Aim of the task -> Wherever a line of the listing holds the string "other", copy that line.

Record set ->
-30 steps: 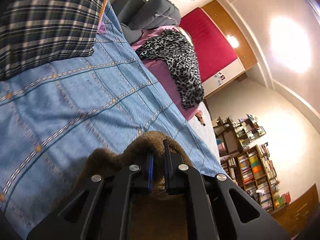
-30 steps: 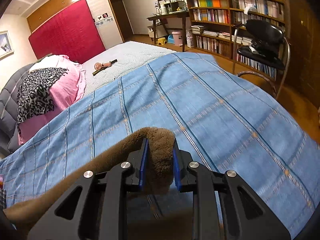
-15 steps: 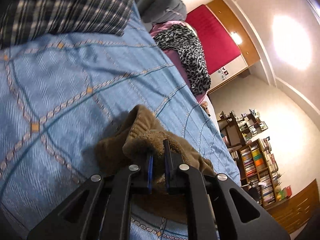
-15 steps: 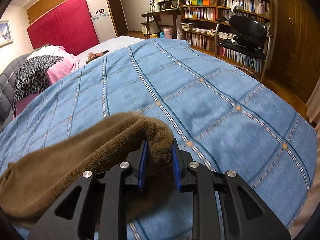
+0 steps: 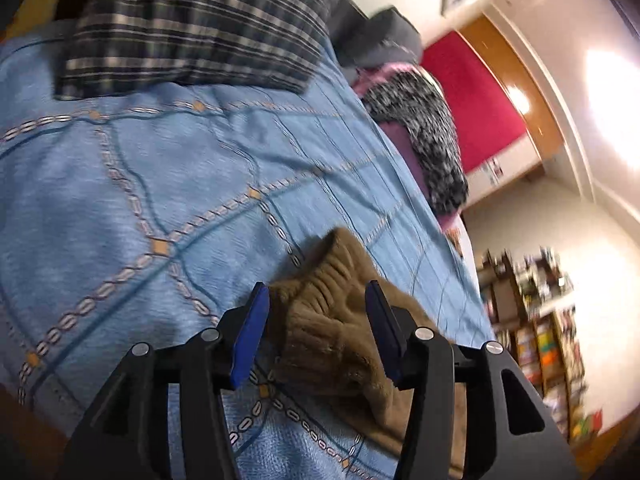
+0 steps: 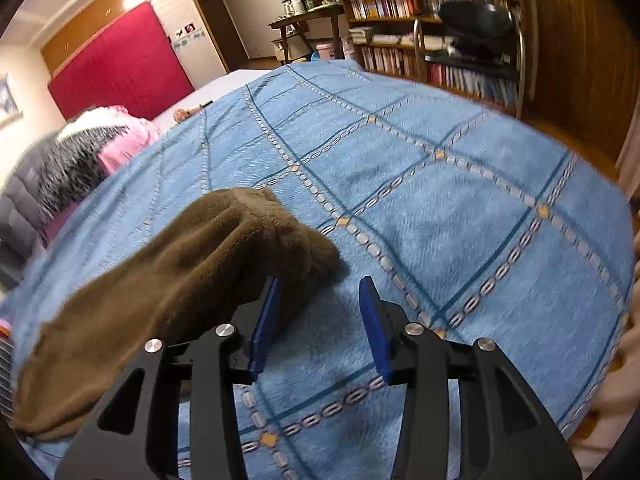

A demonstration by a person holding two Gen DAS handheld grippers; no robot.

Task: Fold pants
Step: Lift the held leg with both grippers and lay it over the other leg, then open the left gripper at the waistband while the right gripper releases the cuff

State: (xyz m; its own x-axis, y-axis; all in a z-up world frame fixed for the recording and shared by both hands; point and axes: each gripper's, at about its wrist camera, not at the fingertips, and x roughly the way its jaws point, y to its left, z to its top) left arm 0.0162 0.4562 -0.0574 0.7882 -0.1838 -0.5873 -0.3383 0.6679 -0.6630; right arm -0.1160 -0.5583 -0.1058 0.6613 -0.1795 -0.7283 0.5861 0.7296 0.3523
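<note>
Brown fleece pants [image 6: 180, 272] lie bunched on the blue patterned bedspread [image 6: 440, 200], left gripper [image 5: 316, 320] and right gripper [image 6: 320, 312] both spread open, empty; folding looks unfinished.

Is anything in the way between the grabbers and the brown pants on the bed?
Nothing visible. The brown pants lie on the blue bedspread right between the open fingers of the left hand-held gripper, and beside the left finger of the open right hand-held gripper.

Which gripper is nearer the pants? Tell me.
Left. The left gripper is open astride the pants; the right gripper is open beside them, over the blanket.
</note>
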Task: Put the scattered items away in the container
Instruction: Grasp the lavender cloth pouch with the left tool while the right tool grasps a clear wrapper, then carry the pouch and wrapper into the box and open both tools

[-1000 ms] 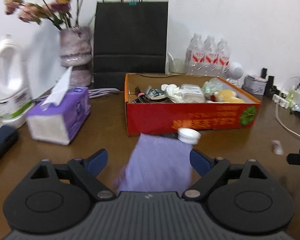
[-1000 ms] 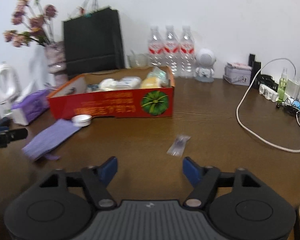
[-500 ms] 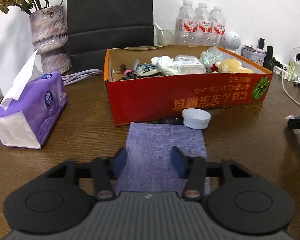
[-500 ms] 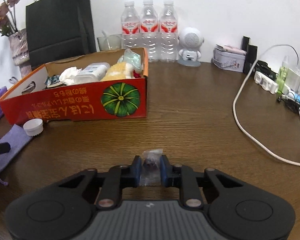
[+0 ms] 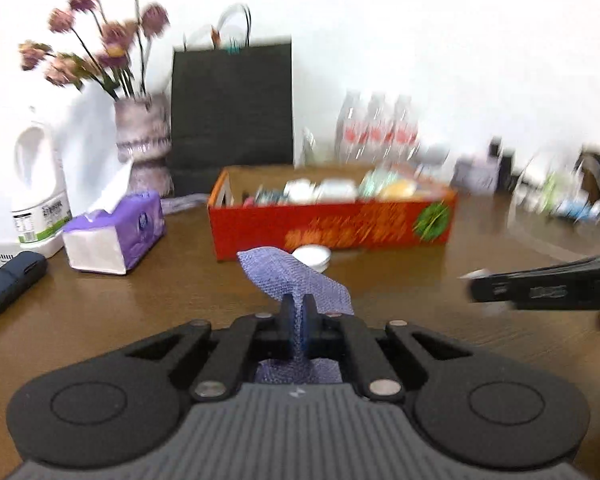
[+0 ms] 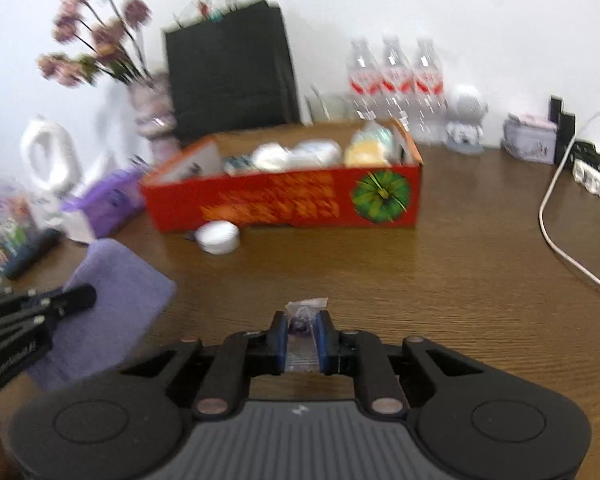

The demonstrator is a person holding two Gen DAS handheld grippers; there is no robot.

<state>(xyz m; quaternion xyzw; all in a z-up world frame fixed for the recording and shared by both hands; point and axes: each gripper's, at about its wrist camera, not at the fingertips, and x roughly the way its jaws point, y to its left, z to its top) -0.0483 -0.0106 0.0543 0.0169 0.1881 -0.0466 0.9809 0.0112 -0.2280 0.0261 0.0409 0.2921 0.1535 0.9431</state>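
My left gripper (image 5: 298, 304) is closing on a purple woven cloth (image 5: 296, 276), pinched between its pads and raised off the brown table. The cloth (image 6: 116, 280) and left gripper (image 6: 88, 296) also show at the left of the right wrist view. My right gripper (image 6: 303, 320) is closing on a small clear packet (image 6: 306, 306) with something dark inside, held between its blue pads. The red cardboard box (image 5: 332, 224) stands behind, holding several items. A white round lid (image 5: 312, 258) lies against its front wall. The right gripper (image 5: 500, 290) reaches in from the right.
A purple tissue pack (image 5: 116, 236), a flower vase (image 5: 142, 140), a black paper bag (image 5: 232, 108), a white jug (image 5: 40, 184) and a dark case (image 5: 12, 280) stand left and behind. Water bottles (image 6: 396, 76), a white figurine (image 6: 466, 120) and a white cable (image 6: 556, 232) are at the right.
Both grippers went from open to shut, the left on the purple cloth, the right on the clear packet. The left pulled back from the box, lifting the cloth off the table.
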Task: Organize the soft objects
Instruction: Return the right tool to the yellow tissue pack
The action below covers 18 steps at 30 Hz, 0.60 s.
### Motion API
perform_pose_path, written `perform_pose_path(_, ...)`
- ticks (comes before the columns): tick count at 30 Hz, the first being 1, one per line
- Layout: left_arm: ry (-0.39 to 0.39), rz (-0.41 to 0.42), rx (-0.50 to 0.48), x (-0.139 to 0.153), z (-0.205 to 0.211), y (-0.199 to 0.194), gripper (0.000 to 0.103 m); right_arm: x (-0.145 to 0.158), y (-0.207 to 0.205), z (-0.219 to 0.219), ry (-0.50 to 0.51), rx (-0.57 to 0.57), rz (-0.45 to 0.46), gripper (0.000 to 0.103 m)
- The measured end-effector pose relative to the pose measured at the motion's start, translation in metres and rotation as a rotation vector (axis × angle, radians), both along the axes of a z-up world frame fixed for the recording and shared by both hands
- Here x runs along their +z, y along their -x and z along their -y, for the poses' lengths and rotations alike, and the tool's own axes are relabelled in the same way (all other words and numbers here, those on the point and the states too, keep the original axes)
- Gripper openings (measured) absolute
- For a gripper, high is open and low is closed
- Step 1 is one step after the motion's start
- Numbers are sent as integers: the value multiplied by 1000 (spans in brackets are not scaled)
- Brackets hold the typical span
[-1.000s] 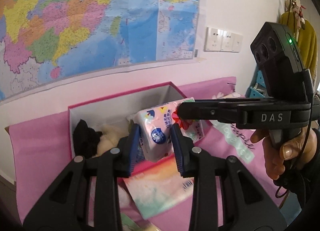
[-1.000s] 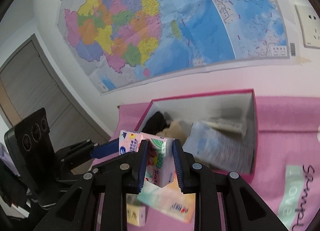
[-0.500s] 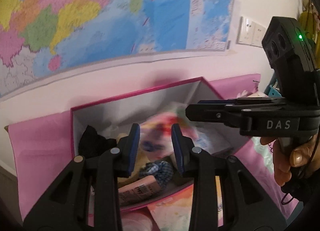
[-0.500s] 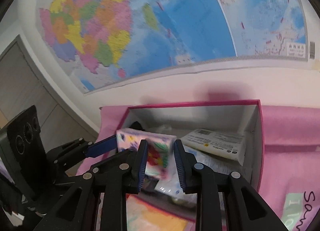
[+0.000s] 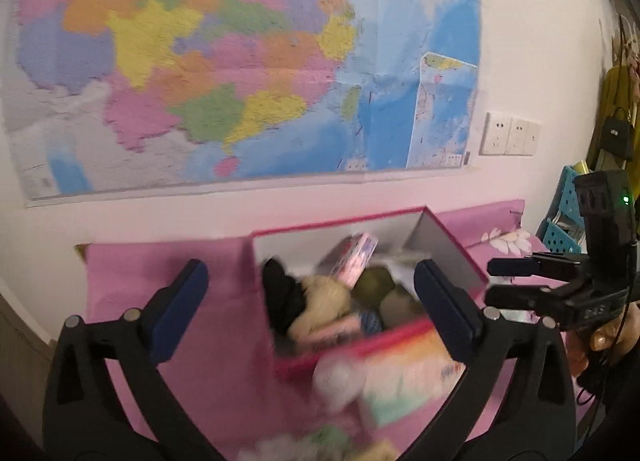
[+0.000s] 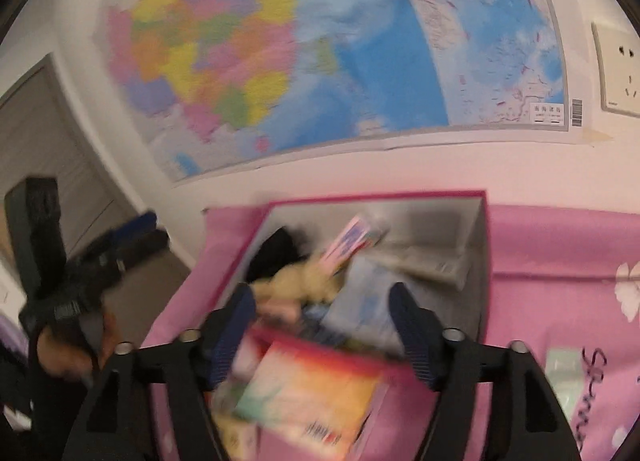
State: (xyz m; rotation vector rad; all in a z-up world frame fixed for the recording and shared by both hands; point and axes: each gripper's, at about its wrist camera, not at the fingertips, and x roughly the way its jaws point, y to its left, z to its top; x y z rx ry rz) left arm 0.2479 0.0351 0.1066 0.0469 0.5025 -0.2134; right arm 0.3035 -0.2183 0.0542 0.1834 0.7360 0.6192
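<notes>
Behind your work hung a large coloured wall map (image 5: 240, 73) on a pale wall, with a row of white sockets (image 5: 510, 134) to its right and a grey door (image 6: 44, 129) off to the left. Below it, a pink cloth (image 5: 168, 281) with white flowers and dark script covered the surface. A pink-rimmed storage box (image 6: 486, 261) with grey inner walls stood on that cloth against the wall.

Inside the box lay a black fabric piece (image 5: 280, 297), a cream plush (image 5: 320, 301), and a pink patterned tissue pack (image 5: 356, 261) leaning tilted above them; a pale blue packet (image 6: 364, 301) sat toward the right side. Just in front of the box, a rainbow-coloured pack (image 6: 320, 393) rested on the cloth, blurred, partly hiding the near rim.

Your left gripper (image 5: 310, 301) had just been opening and stood spread wide with nothing between its pads. Your right gripper (image 6: 322, 325) had also just been opening, its jaws apart and clasping nothing, hovering over the box's near edge. At the right, blue perforated crates (image 5: 566, 213) and hanging yellow clothing (image 5: 616, 101) crowded the corner.
</notes>
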Motion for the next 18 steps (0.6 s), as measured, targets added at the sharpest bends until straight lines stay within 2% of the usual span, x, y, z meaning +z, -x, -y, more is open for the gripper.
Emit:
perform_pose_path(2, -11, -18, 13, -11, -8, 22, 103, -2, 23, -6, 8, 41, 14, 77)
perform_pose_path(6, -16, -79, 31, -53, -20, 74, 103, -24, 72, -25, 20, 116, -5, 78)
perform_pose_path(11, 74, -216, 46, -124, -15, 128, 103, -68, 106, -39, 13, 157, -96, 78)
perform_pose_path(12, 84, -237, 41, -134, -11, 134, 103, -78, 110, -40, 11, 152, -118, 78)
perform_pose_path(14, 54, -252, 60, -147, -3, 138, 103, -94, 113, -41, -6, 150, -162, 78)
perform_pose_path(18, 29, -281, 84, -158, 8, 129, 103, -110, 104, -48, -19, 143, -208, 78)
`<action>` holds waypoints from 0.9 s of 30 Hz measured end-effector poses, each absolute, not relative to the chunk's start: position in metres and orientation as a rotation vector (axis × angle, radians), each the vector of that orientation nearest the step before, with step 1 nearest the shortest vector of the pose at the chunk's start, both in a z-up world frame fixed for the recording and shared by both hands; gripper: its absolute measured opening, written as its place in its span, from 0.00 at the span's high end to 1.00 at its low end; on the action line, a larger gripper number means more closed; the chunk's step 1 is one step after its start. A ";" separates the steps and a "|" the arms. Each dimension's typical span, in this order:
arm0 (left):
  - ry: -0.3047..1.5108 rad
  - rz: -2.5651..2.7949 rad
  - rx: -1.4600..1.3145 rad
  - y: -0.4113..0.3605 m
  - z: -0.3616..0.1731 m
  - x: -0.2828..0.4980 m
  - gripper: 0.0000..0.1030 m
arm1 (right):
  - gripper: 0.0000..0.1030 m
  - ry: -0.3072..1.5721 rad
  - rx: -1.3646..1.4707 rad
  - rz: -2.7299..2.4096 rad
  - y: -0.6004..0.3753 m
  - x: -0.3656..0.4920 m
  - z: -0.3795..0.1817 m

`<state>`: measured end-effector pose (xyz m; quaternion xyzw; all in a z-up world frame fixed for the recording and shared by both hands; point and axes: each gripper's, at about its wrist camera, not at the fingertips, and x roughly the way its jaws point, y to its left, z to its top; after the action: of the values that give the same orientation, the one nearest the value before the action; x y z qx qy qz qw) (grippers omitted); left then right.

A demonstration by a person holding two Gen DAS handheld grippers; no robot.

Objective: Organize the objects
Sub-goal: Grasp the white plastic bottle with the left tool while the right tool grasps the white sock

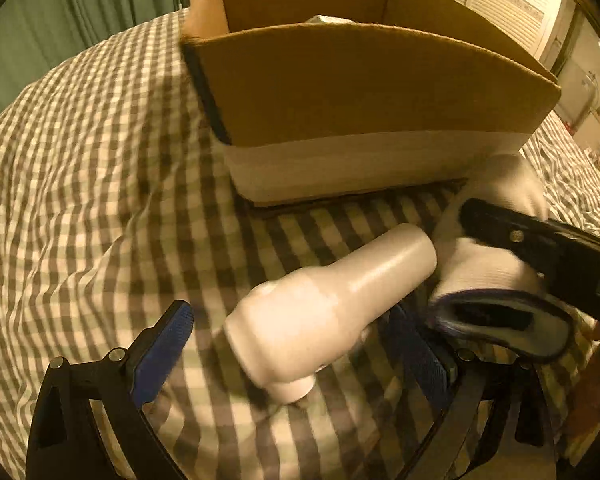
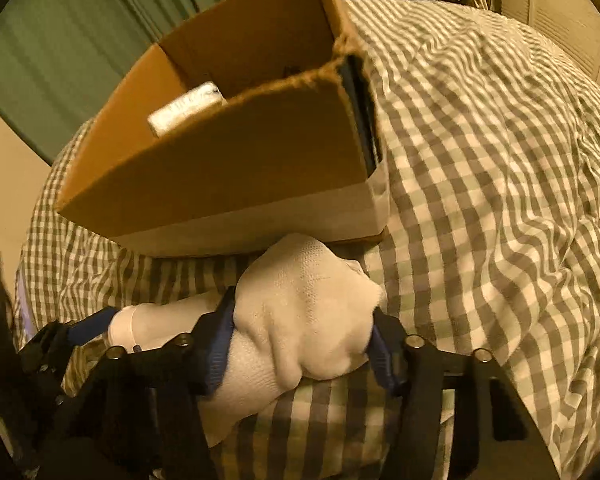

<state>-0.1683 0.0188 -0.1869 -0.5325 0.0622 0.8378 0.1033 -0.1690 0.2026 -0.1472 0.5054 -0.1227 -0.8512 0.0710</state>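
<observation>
White sock (image 2: 300, 320) clamped between right gripper (image 2: 304, 344) pads, just off checked bedspread (image 2: 500, 160), near cardboard box (image 2: 220, 168) front wall. We see left gripper (image 1: 300, 344) jaws apart, straddling cream bottle (image 1: 328, 308) lying on bedspread. Bottle long axis runs diagonal, neck toward box and sock, base toward us. Left gripper nearer; we judge closing on bottle body next. 1 white item (image 2: 186, 108) already in box.

- One cardboard box (image 1: 364, 92) stands on the bed.
- One white bottle (image 1: 324, 312) lies in front of it.
- One white sock (image 2: 300, 320) is there.
- One white item (image 2: 186, 108) lies inside the box.
- Two tongs: left tongs (image 1: 300, 356), right tongs (image 2: 304, 352).
</observation>
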 end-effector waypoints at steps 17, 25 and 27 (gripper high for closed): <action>0.339 2.459 -1.461 0.051 -0.166 -0.143 0.46 | 0.49 -0.388 1.471 -2.656 0.226 -0.146 -0.116; 0.339 2.515 -1.383 0.048 -0.119 -0.107 0.46 | 0.49 -0.352 1.414 -2.733 0.235 -0.110 -0.079; 0.345 2.526 -1.357 0.050 -0.105 -0.106 0.46 | 0.49 -0.345 1.386 -2.753 0.233 -0.096 -0.069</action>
<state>-0.1063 0.0499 -0.1048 -0.4661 0.1185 0.8676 0.1262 -0.0962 0.2332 -0.0686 0.4468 -0.1112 -0.8875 0.0201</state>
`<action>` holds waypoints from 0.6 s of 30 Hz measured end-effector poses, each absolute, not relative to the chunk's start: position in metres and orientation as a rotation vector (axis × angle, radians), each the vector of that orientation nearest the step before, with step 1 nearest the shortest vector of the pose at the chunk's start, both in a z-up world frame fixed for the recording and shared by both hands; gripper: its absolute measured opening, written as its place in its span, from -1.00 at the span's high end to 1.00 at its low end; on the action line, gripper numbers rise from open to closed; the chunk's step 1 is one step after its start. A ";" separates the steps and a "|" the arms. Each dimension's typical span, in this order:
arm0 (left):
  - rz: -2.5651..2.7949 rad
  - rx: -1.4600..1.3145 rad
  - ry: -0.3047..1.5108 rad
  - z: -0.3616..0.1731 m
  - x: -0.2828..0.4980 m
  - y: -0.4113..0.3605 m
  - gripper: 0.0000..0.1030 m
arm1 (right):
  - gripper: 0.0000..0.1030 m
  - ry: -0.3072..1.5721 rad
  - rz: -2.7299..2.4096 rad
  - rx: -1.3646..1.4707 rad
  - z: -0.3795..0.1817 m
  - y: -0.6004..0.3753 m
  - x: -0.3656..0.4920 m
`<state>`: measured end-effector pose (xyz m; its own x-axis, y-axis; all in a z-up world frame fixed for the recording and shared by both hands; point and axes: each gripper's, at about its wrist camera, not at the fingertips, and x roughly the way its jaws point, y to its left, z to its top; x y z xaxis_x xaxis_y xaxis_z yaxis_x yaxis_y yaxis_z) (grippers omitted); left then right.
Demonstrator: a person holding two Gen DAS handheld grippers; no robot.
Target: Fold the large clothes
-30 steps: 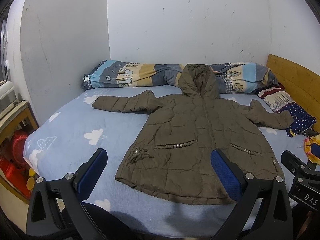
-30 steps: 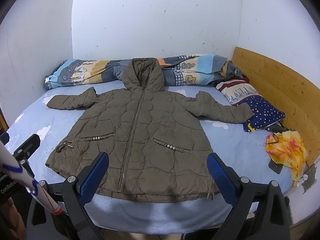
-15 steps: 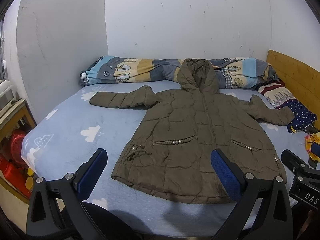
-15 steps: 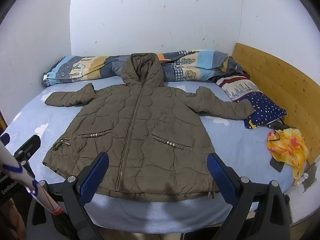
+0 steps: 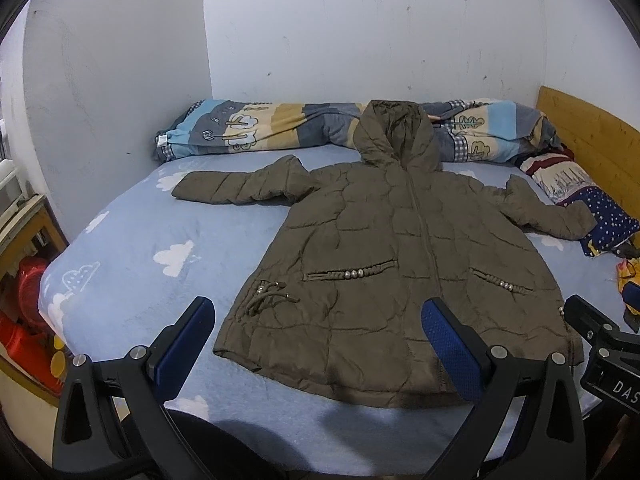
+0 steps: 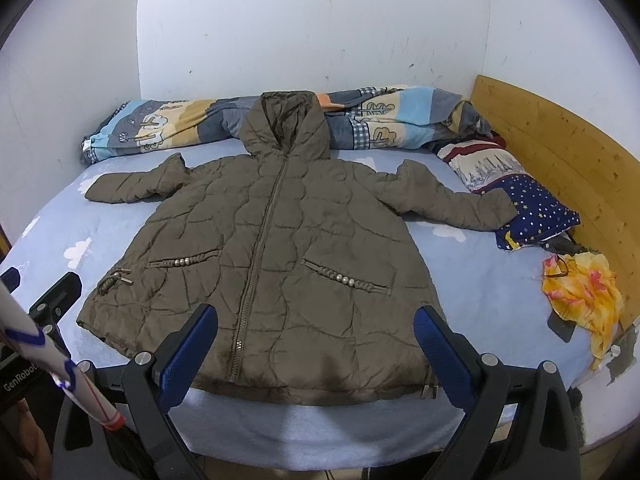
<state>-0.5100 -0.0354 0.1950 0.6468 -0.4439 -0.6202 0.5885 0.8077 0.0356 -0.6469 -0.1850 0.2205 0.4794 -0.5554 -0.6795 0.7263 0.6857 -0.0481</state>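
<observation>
Left wrist view: blue sheet (image 5: 132,264) bare beside the coat (image 5: 400,264), rolled blanket (image 5: 260,130) along the wall. Coat lies flat, zipped, sleeves out, hem near the bed's front edge. Left gripper (image 5: 318,346) and right gripper (image 6: 316,354) hang over the hem, fingers spread wide, holding nothing.

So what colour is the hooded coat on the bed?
Olive-brown hooded coat, clearest in the right wrist view.

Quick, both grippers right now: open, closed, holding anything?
Left gripper: open, empty, hovering over the hem of the olive-brown quilted hooded coat.
Right gripper: open, empty, also above the hem.
</observation>
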 end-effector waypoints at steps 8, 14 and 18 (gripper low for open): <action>-0.614 0.256 0.633 0.192 -0.481 -0.074 -1.00 | -0.95 0.764 -0.786 0.333 0.202 -0.223 -0.643; -0.642 0.178 0.578 0.237 -0.440 -0.125 -1.00 | -0.95 0.710 -0.824 0.382 0.220 -0.274 -0.654; -0.693 0.117 0.516 0.269 -0.418 -0.162 -1.00 | -0.95 0.652 -0.843 0.437 0.245 -0.322 -0.669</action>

Response to this exercise ->
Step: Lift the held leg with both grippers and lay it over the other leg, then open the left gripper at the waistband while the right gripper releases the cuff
- Here x runs along their +z, y along their -x and z along their -y, for the poses' lengths and rotations alike, and the tool's own axes are relabelled in the same way (all other words and numbers here, those on the point and the states too, keep the original axes)

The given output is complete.